Canada had originally settled on the F-35 jet, but after questions about cost and a non-competitive process, the Conservative government pushed reset on the procurement. It now has to decide whether to proceed with its sole-source purchase or open up the competition.
That competition was on display Wednesday; the trash talk was delivered in polite corporate-speak, but there was no mistaking the put-downs.
Lockheed Martin boasts that its F-35 is the jet of the future, although there have been concerns about cost increases and development woes with the high-tech fighter. Boeing and Eurofighter say their designs are proven, tested in combat and come with a predictable price tag.
In a trailer away from the hustle of the convention hall, officials with Eurofighter delivered their pitch, highlighting the fact that six nations are already flying its Typhoon and that the aircraft went to war in the Libyan air campaign.
“It tells us the airplane can perform and is highly reliable,” said Joe Parker, Eurofighter export director.
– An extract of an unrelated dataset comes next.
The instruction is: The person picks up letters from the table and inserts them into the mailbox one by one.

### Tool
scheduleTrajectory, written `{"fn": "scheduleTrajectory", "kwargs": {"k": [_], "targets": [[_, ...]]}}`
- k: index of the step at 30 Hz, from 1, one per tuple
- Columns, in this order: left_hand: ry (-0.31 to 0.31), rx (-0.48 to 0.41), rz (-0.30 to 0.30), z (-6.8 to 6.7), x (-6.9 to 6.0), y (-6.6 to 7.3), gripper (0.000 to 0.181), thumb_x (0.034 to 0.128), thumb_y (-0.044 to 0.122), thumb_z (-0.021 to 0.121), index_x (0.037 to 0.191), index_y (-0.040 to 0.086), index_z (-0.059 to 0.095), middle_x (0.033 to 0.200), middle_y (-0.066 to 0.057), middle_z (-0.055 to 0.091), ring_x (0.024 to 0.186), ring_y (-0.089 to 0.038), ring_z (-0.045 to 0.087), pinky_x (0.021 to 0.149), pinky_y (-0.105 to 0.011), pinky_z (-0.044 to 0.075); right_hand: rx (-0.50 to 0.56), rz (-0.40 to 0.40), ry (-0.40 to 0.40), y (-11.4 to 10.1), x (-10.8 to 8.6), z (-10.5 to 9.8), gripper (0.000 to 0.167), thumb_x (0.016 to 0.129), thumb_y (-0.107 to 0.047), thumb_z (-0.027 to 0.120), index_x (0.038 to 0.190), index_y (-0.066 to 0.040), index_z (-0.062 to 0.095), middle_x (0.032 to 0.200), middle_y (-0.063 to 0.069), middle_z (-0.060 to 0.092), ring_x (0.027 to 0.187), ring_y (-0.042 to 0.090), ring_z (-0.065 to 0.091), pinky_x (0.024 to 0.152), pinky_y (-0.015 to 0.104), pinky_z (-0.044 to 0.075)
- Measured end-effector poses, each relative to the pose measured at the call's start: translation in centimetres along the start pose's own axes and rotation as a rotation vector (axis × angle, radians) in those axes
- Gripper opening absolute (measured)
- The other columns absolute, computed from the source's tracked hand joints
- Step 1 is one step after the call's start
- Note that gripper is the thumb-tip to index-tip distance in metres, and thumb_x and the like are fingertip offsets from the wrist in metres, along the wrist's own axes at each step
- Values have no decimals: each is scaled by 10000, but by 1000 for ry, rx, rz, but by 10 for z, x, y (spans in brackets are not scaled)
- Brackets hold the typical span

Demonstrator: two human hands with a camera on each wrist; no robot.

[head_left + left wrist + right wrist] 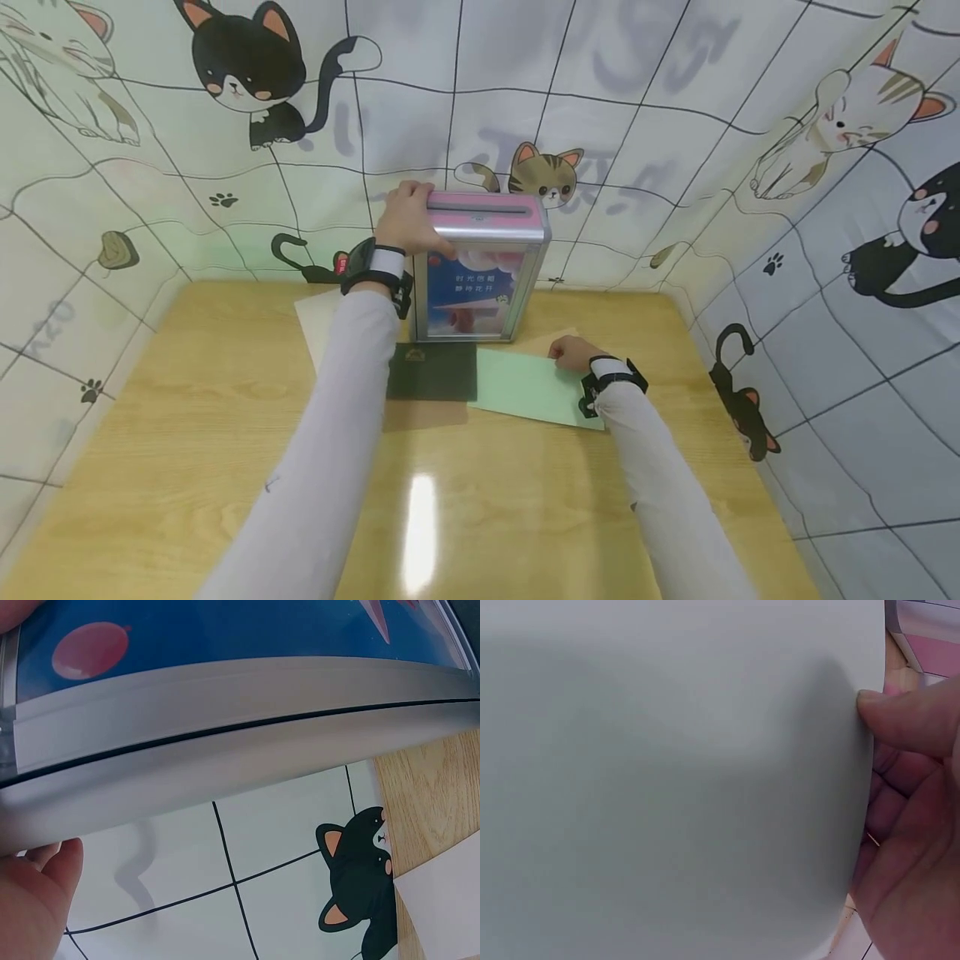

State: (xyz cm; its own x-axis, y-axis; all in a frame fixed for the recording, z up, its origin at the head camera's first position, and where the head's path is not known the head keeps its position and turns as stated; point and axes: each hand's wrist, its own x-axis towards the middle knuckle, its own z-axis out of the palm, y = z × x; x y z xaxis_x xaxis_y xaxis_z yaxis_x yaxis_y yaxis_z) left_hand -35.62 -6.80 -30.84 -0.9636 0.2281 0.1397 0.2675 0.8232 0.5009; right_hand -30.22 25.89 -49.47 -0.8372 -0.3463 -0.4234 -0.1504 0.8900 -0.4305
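A silver-framed box (480, 275) with a pink slotted top and a blue poster front stands against the back wall. My left hand (408, 221) grips its upper left corner, fingers over the back and thumb in front. In the left wrist view the box's metal edge (225, 757) crosses above the fingers. My right hand (576, 353) pinches the far right edge of a light green paper (532, 387), thumb on its face in the right wrist view. A dark green, flat piece (432, 372) with a small gold mark lies left of this paper, below the box.
A white sheet (315, 321) lies partly under my left forearm. A brown paper (425, 414) shows below the dark green piece, and another tan edge behind the light green paper. Cat-patterned cloth walls (637, 125) border the wooden table (487, 517).
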Motion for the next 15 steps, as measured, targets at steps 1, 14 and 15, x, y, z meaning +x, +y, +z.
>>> {"fn": "scheduleTrajectory", "kwargs": {"k": [1,14,15], "targets": [[1,-1,5,2,1,0,1124,474,409,800,1420,104,273,1439,-131,241,1286,-303,250,962,-441,386,11,14,-5,2,0,1,143,814,-19,490,896,-31,606,805,39,521,711,166,450,608,258,358],[16,-12,35,3,-3,2,1119,464,401,806,1401,65,294,1423,-171,257,1281,-346,255,963,-476,381,16,-42,30,-6,-15,1,150,769,26,470,811,-38,598,735,10,496,649,136,425,558,228,340],[22,-11,39,0,-3,2,1117,465,397,807,1400,63,295,1420,-172,259,1277,-347,259,965,-475,378,19,-42,31,-9,-15,-2,149,766,29,470,810,-35,598,737,15,500,654,142,429,560,231,342]]}}
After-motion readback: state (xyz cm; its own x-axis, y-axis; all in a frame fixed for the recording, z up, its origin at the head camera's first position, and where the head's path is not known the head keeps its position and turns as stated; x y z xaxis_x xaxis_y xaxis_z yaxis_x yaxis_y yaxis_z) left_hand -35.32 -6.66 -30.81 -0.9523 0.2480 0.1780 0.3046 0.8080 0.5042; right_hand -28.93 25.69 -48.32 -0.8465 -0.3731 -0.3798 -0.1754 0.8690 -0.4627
“We meet all the needs. The airplane has been designed to do a complete range of operational missions and, where Canada stands, we believe we have ticked every box,” Parker said.
Boeing officials made a similar case for their Super Hornet, a complete overhaul of the original Hornet, saying it is already flying with the Australian air force and U.S. navy, in sharp contrast with the F-35.
“The planes coming down the line today from our competitors that are in development carry a significant amount of risk. The technologies are still maturing; the program’s not even done,” said Howard Berry, Boeing’s F-18 international development leader.
Test pilots who fly the Super Hornet and Eurofighter — both twin-engine jets — let it be known, not so subtly, that they would be nervous flying a single-engine jet over Canada’s vast northern expanses.
“Take the two engines — you don’t have to worry about falling into the water if your engine fails,” said Joey Borkenstein, a test pilot with Eurofighter.
Steve O’Bryan, vice-president of business development for Lockheed Martin, says the F-35 is “fifth-generation” technology, representing the best design ideas of the fighters before it, and further honed with a $60-billion development budget.
“That should give you an idea of its capabilities,” O’Bryan said.
“This is the airplane that all the great allies are going to fly,” he said, noting that 10 countries have already signed up.
There are orders for 3,100 F-35s booked. But unless more orders come in, the last of the Super Hornet jets will roll off the production line in 2016.
“For Canada it’s a choice. . . . Do you want to buy the last fighter off the line,” O’Bryan said in an interview.
Billie Flynn, a Canadian who is an experimental test pilot with Lockheed Martin, waves away concerns about the F-35’s single engine because of advancements in technology that have enhanced its reliability.
“We have the single most powerful fighter engine ever developed. We will go faster; we stay up longer because we are more efficient than any other power plant combination that exists in the world,” Flynn said.